Mérite de cette redécouverte: élargit le répertoire. Fait entendre un opéra qui est resté populaire en Italie, alors qu'on l'a oublié ailleurs. Passe sans se heurter, car son écriture est connue depuis une centaine d'années. N'apporte donc rien de neuf ni de spécifique.

 

Mise en scène (Bernd Palma)

Pas remarquable. Se contente de mettre les gens en place ou de les faire bouger selon les exigences du livret. On pourrait donc la nommer discrète et même bonne, si elle avait su régler le jeu des chanteurs de façon convaincante. Mais vous retrouvez sur la scène de Lucerne toutes les mauvaises habitudes du mélodrame avec ses gestes artificiels et pathétiques.

 

Interprétation musicale

C'est elle qui m'a intéressé avant tout. Car la production est signée Marcello Viotti, un tout jeune chef suisse d'à peine trente ans qui vient d'entamer une carrière formidable. Hambourg, paraît-il, lui offre la création de "Madame Butterfly", et il est sollicité par quelques grandes villes allemandes qui ont besoin d'un GMD – alors qu'à Lucerne, à partir de 1990, il pourrait devenir chef titulaire de l'orchestre symphonique, la Allgemeine Musikgesellschaft. Mais voilà: c'est l'argent qui empêche Viotti à signer; il demande quelques 5'500 frs. par mois, et le comité de l'orch. symph. croit seulement pouvoir offrir 3'300 frs.

 

L'orchestre, les mélomanes et les critiques sont unanimes et demandent à la ville de prendre les rênes en main. Car Viotti est un des rares chefs jeunes qui sait inspirer son orchestre sans l'intimider, et l'appréciation de son succès est unanime.

 

C'était donc à Viotti que je m'attendais.
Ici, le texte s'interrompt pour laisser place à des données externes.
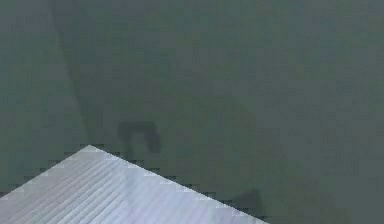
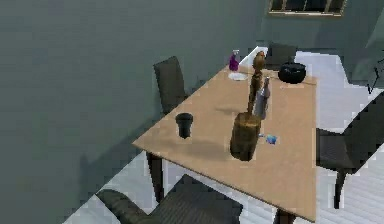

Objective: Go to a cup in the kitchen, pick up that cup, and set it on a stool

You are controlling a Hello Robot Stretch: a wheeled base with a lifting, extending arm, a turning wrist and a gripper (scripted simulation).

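Note:
In the arm side view a small dark cup (image 2: 185, 123) stands upright near the left edge of a wooden dining table (image 2: 215, 150). It stands apart from the other things on the tabletop, with bare wood around it.
The table also carries a squat brown jar (image 2: 245, 136), a tall wooden mill (image 2: 258, 72), a bottle (image 2: 263, 101), a black bowl (image 2: 292, 73) and a purple item (image 2: 235, 62). Dark chairs (image 2: 170, 82) (image 2: 347, 146) (image 2: 185, 206) ring it. Ahead, a grey-green wall (image 1: 220, 80) meets pale floor (image 1: 95, 190).

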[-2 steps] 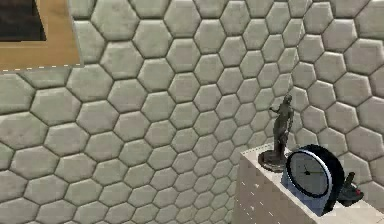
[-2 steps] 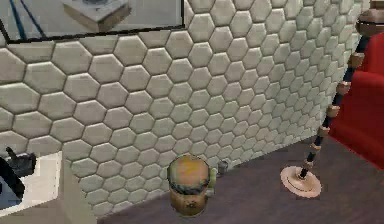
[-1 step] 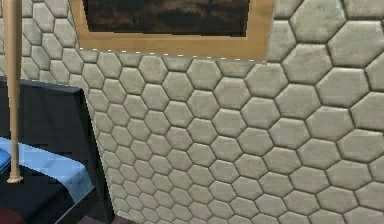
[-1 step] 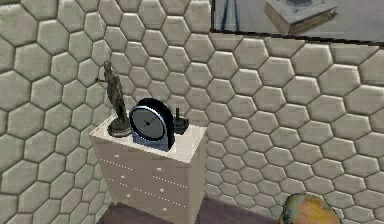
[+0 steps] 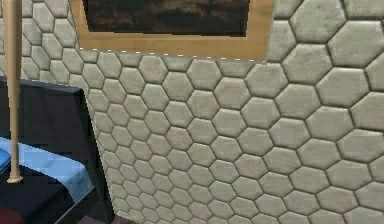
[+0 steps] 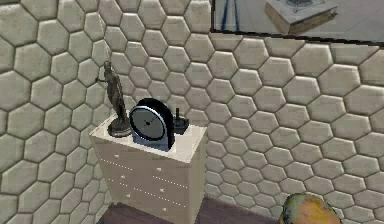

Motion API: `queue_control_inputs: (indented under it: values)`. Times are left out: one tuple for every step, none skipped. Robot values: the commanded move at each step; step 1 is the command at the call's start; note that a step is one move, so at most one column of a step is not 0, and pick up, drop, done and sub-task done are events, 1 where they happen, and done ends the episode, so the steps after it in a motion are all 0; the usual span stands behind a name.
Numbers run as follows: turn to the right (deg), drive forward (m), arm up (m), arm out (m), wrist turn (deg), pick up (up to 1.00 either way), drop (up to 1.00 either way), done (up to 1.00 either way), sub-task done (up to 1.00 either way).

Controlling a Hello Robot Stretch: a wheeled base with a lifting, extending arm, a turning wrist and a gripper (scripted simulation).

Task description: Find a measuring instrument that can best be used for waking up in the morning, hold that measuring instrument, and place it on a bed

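Yellow-green blob [image 6: 305, 210]; beyond, clock [image 6: 152, 125] on dresser [image 6: 150, 175] beside statue [image 6: 116, 95].

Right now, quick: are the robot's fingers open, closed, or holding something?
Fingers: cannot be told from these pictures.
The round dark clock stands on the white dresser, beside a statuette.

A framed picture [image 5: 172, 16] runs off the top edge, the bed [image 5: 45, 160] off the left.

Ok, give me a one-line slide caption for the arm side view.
A round dark clock and slim statuette on a cream dresser against a hexagon-tiled wall.
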Motion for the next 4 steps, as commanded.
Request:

Mais la deuxième était donnée par quelqu'un d'autre, un M. Pollack (Christian de prénom). Et avec lui, il m'a semblé que les défauts de la production que la presse avait relevés lors de la première se sont accentués. C’est-à-dire: L'orchestre a joué beaucoup trop fort. Les chanteurs étaient obligés à forcer leur voix, et au lieu d'avoir un opéra qui mérite d'être admiré par la subtilité de son interprétation musicale, j'étais en face d'une représentation qui m'a fait redécouvrir tous les défauts du vieux théâtre larmoyant.